_Exercise aim_
Strip out the pictures and output each remaining line of the data word for word.
+===+
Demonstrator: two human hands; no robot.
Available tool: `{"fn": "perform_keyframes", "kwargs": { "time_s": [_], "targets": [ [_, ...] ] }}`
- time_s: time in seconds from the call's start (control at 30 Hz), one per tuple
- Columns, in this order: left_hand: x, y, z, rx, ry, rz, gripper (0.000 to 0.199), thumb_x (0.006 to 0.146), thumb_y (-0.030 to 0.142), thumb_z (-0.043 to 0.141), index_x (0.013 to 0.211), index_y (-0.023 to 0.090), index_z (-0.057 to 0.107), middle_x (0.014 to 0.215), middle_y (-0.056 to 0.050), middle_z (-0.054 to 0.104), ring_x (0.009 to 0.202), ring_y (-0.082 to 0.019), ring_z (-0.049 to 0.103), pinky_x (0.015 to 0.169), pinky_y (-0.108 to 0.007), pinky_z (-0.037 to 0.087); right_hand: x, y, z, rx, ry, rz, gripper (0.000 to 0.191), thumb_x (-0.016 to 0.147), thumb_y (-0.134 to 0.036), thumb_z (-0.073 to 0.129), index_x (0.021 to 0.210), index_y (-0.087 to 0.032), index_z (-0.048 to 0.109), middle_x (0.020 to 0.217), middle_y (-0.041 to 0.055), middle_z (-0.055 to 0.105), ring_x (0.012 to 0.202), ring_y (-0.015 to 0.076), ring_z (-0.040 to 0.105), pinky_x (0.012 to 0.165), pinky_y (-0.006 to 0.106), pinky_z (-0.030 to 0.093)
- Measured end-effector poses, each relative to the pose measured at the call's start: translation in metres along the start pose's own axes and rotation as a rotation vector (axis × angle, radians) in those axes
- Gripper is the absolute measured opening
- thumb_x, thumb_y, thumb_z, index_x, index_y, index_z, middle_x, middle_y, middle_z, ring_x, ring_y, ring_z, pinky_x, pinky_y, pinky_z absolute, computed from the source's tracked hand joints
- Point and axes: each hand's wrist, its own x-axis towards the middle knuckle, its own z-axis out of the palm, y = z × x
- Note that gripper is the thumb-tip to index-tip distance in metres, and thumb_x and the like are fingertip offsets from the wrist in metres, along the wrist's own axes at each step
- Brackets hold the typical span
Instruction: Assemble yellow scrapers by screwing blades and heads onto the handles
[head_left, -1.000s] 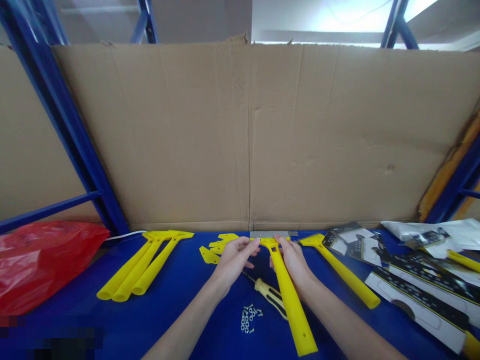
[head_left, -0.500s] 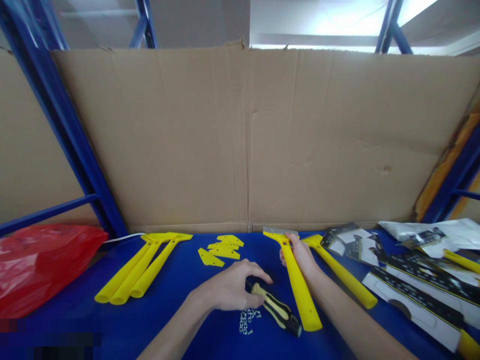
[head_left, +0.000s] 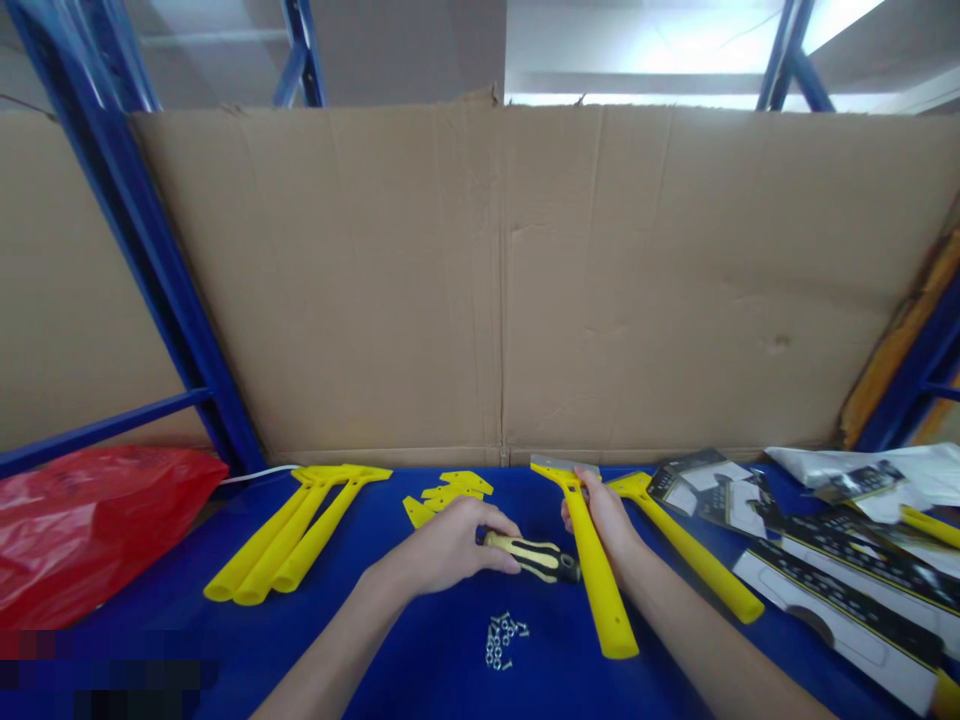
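Note:
My left hand (head_left: 457, 545) is closed around one end of a screwdriver (head_left: 536, 558) with a black and cream handle; its shaft is not visible. The handle's black end reaches close to a yellow scraper (head_left: 596, 580). My right hand (head_left: 606, 512) grips that scraper near its head, where a clear or metal blade strip runs along the top. Below the screwdriver lies a small cluster of screws and nuts (head_left: 498, 645). Several flat yellow plates (head_left: 459, 486) rest behind my left hand, which partly covers one of them.
Yellow handles (head_left: 300, 540) lie together at the left, beside a red plastic bag (head_left: 112, 530). Another yellow scraper (head_left: 690, 550) lies right of my right forearm. Black and white packaging cards (head_left: 832, 610) spread over the right side. A cardboard wall (head_left: 495, 280) stands behind the blue tabletop (head_left: 420, 660).
My left hand has closed on the screwdriver and raised it off the spot beside the screws, turning it more level. My right hand stays on the scraper.

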Motion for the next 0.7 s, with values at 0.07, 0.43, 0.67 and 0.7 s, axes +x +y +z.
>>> {"fn": "perform_keyframes", "kwargs": {
  "time_s": [0.07, 0.43, 0.67, 0.7],
  "targets": [
    [-0.003, 0.0, -0.009, -0.034, 0.055, -0.038, 0.022, 0.072, 0.035, 0.065, 0.086, 0.021, 0.073, 0.078, 0.001, 0.068, 0.073, -0.016, 0.056, 0.062, -0.023, 0.036, 0.001, 0.0, 0.0, 0.005, -0.004, 0.003, 0.037, 0.088, -0.032, 0.04, 0.056, -0.018, 0.05, 0.032, 0.0013, 0.05, 0.026, 0.0106, 0.042, 0.03, 0.019, 0.034],
    [-0.017, -0.047, -0.045, 0.36, 0.661, -0.625, 0.026, 0.076, 0.041, 0.055, 0.071, 0.02, 0.068, 0.077, -0.009, 0.072, 0.082, -0.027, 0.065, 0.06, -0.026, 0.038, 0.004, 0.011, -0.001, 0.007, -0.045, -0.071, 0.028, 0.083, -0.035, 0.048, 0.062, -0.018, 0.054, 0.033, -0.0005, 0.051, 0.028, 0.013, 0.046, 0.032, 0.022, 0.035],
    [-0.02, -0.059, -0.034, 0.641, 0.546, -0.858, 0.032, 0.083, 0.036, 0.045, 0.087, 0.013, 0.067, 0.094, -0.021, 0.068, 0.093, -0.034, 0.063, 0.069, -0.036, 0.044, 0.001, 0.012, 0.004, -0.01, -0.045, -0.085, 0.028, 0.084, -0.032, 0.047, 0.059, -0.019, 0.051, 0.034, -0.0003, 0.053, 0.029, 0.0123, 0.048, 0.032, 0.02, 0.033],
    [-0.019, -0.06, -0.032, 0.666, 0.542, -0.851, 0.032, 0.083, 0.035, 0.045, 0.089, 0.012, 0.067, 0.094, -0.021, 0.068, 0.095, -0.035, 0.061, 0.071, -0.037, 0.044, 0.0, 0.012, 0.005, -0.014, -0.048, -0.084, 0.028, 0.084, -0.032, 0.047, 0.059, -0.019, 0.05, 0.034, -0.0005, 0.053, 0.029, 0.0121, 0.047, 0.032, 0.02, 0.033]
  ]
}}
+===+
_Output_
Demonstrator: two human hands; no robot.
Available tool: `{"fn": "perform_keyframes", "kwargs": { "time_s": [_], "targets": [ [_, ...] ] }}`
- time_s: time in seconds from the call's start (control at 30 Hz), one per tuple
- Columns, in this order: left_hand: x, y, z, rx, ry, rz, gripper (0.000 to 0.199), thumb_x (0.006 to 0.146), thumb_y (-0.030 to 0.142), thumb_z (-0.043 to 0.141), index_x (0.013 to 0.211), index_y (-0.023 to 0.090), index_z (-0.057 to 0.107), middle_x (0.014 to 0.215), middle_y (-0.056 to 0.050), middle_z (-0.054 to 0.104), ring_x (0.009 to 0.202), ring_y (-0.082 to 0.019), ring_z (-0.049 to 0.103), pinky_x (0.015 to 0.169), pinky_y (-0.108 to 0.007), pinky_z (-0.037 to 0.087); right_hand: x, y, z, rx, ry, rz, gripper (0.000 to 0.191), thumb_x (-0.016 to 0.147), thumb_y (-0.134 to 0.036), thumb_z (-0.073 to 0.129), index_x (0.021 to 0.210), index_y (-0.087 to 0.032), index_z (-0.048 to 0.109), middle_x (0.020 to 0.217), middle_y (-0.041 to 0.055), middle_z (-0.055 to 0.105), ring_x (0.012 to 0.202), ring_y (-0.015 to 0.076), ring_z (-0.040 to 0.105), pinky_x (0.012 to 0.165), pinky_y (-0.006 to 0.106), pinky_z (-0.030 to 0.093)
- Measured end-effector poses, each relative to the pose measured at the call's start: translation in metres along the start pose's own axes and rotation as a rotation vector (axis × angle, radians) in those axes
- Gripper is the absolute measured opening
- thumb_x, thumb_y, thumb_z, index_x, index_y, index_z, middle_x, middle_y, middle_z, ring_x, ring_y, ring_z, pinky_x, pinky_y, pinky_z absolute, computed from the source's tracked hand joints
- Point and axes: each hand's wrist, its own x-axis towards the middle knuckle, its own z-axis out of the palm, y = z × x
- Note that gripper is the thumb-tip to index-tip distance in metres, and thumb_x and the like are fingertip offsets from the wrist in metres, along the wrist's own axes at each step
- Brackets hold the typical span
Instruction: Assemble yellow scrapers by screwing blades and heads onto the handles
[head_left, -1.000s] 
[head_left, -0.500s] 
[head_left, +0.000s] 
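Note:
My left hand (head_left: 457, 545) is closed around one end of a screwdriver (head_left: 536, 558) with a black and cream handle; its shaft is not visible. The handle's black end reaches close to a yellow scraper (head_left: 596, 580). My right hand (head_left: 606, 512) grips that scraper near its head, where a clear or metal blade strip runs along the top. Below the screwdriver lies a small cluster of screws and nuts (head_left: 498, 645). Several flat yellow plates (head_left: 459, 486) rest behind my left hand, which partly covers one of them.
Yellow handles (head_left: 300, 540) lie together at the left, beside a red plastic bag (head_left: 112, 530). Another yellow scraper (head_left: 690, 550) lies right of my right forearm. Black and white packaging cards (head_left: 832, 610) spread over the right side. A cardboard wall (head_left: 495, 280) stands behind the blue tabletop (head_left: 420, 660).
My left hand has closed on the screwdriver and raised it off the spot beside the screws, turning it more level. My right hand stays on the scraper.
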
Motion for the next 0.7 s, with values at 0.07, 0.43, 0.67 and 0.7 s, axes +x +y +z.
>>> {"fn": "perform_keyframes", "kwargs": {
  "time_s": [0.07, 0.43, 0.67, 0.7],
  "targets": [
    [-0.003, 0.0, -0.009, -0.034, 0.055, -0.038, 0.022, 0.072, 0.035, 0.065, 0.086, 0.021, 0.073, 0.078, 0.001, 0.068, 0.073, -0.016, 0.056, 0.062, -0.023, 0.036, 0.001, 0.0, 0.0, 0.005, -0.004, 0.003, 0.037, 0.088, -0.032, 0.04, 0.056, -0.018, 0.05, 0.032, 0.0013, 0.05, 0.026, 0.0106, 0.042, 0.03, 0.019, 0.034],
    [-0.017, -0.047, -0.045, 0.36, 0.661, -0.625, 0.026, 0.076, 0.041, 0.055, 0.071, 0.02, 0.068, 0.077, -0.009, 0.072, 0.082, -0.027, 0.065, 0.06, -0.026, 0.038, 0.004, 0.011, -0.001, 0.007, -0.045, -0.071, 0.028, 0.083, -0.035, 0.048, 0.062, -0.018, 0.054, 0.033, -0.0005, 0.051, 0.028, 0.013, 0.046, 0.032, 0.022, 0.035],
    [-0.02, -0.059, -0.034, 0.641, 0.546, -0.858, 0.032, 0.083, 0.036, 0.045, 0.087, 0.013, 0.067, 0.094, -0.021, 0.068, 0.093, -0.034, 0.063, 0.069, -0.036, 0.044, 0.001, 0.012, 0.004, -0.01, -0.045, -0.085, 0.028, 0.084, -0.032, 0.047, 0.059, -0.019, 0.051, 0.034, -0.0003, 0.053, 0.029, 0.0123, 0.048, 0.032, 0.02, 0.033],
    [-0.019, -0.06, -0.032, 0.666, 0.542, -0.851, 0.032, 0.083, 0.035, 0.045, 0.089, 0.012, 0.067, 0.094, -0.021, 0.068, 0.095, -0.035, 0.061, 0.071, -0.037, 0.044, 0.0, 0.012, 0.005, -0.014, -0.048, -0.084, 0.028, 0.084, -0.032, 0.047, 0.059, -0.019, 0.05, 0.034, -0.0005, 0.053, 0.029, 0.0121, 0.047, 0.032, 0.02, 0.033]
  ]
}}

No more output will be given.